__EXERCISE INPUT__.
===============
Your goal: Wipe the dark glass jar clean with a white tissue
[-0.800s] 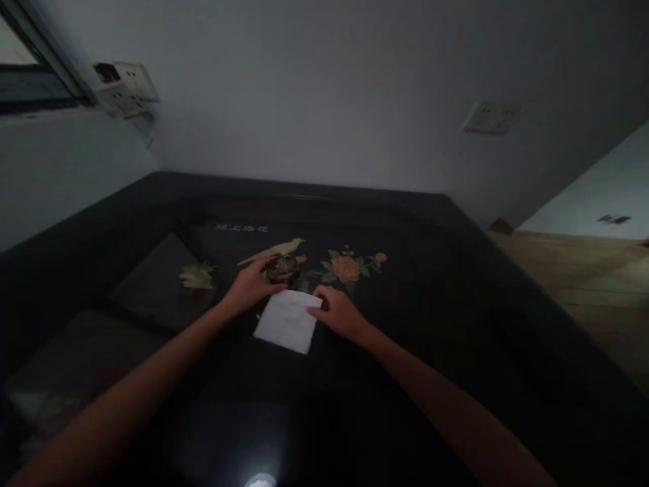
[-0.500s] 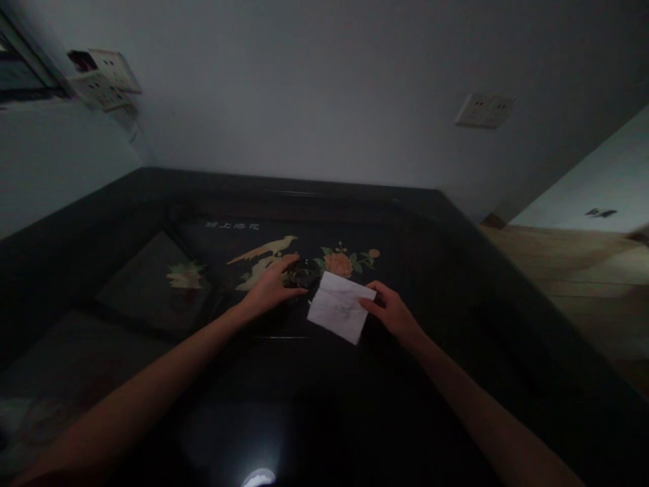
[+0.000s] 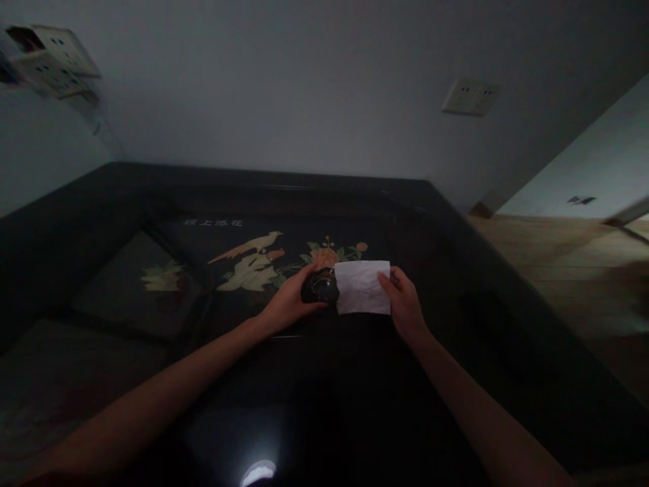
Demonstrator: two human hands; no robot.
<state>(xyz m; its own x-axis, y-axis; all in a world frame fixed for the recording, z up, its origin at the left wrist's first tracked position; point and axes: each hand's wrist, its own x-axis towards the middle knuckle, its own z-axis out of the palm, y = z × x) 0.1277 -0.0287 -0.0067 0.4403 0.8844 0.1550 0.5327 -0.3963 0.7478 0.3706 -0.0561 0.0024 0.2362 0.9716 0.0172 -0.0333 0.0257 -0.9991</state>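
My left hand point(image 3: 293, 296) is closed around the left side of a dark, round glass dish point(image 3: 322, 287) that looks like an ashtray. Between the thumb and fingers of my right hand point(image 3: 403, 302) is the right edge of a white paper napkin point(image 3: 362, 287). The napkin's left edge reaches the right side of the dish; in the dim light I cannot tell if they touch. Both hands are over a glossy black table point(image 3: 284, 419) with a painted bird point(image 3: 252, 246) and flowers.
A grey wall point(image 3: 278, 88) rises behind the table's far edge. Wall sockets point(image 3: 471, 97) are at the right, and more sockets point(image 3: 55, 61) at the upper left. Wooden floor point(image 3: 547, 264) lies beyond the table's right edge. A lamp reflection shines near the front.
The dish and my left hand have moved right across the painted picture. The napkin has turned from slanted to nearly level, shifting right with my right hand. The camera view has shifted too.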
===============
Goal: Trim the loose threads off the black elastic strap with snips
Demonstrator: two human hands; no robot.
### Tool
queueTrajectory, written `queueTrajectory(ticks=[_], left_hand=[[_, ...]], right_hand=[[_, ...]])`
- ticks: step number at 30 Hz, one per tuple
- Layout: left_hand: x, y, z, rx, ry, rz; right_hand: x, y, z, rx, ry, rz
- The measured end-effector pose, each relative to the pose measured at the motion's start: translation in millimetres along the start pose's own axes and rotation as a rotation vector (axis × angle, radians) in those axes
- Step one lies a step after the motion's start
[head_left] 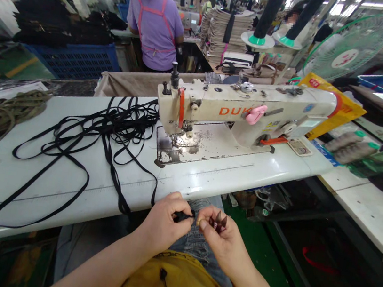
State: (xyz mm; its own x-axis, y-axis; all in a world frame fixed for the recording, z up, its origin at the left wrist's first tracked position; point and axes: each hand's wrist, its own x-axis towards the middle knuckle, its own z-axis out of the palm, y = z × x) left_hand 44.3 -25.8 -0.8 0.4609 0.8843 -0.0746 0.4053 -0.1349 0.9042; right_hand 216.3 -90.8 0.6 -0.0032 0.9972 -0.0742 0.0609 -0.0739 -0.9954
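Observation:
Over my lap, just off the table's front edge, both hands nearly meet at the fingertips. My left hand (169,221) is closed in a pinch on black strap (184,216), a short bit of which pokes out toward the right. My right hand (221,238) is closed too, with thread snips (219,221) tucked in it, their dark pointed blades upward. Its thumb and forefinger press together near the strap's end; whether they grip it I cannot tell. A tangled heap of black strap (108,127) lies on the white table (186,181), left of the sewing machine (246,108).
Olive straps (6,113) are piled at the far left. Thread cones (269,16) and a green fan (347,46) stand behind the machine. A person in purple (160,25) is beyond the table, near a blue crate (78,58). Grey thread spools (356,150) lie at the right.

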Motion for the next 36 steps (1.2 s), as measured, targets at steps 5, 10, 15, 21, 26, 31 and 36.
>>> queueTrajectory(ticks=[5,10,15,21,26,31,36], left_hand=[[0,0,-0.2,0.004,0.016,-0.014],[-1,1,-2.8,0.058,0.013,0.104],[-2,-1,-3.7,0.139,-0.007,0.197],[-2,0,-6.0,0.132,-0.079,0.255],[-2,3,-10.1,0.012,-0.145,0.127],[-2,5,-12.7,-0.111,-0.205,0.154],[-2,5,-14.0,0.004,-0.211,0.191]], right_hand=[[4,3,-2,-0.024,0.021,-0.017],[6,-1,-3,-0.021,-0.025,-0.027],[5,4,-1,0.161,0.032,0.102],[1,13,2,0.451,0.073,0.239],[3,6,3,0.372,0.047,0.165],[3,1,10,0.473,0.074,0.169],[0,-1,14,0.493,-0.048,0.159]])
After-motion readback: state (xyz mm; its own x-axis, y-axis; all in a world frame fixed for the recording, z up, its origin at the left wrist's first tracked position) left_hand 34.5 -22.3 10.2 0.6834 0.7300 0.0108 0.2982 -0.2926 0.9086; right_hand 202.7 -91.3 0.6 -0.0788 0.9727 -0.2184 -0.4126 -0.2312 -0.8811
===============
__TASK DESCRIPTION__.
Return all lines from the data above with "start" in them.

__WORKED SOLUTION__.
- The measured end-effector pose, each relative to the pose measured at the motion's start: translation in millimetres along the start pose's own axes and rotation as a rotation vector (axis × angle, radians) in those axes
- Step one lies a step after the motion's start

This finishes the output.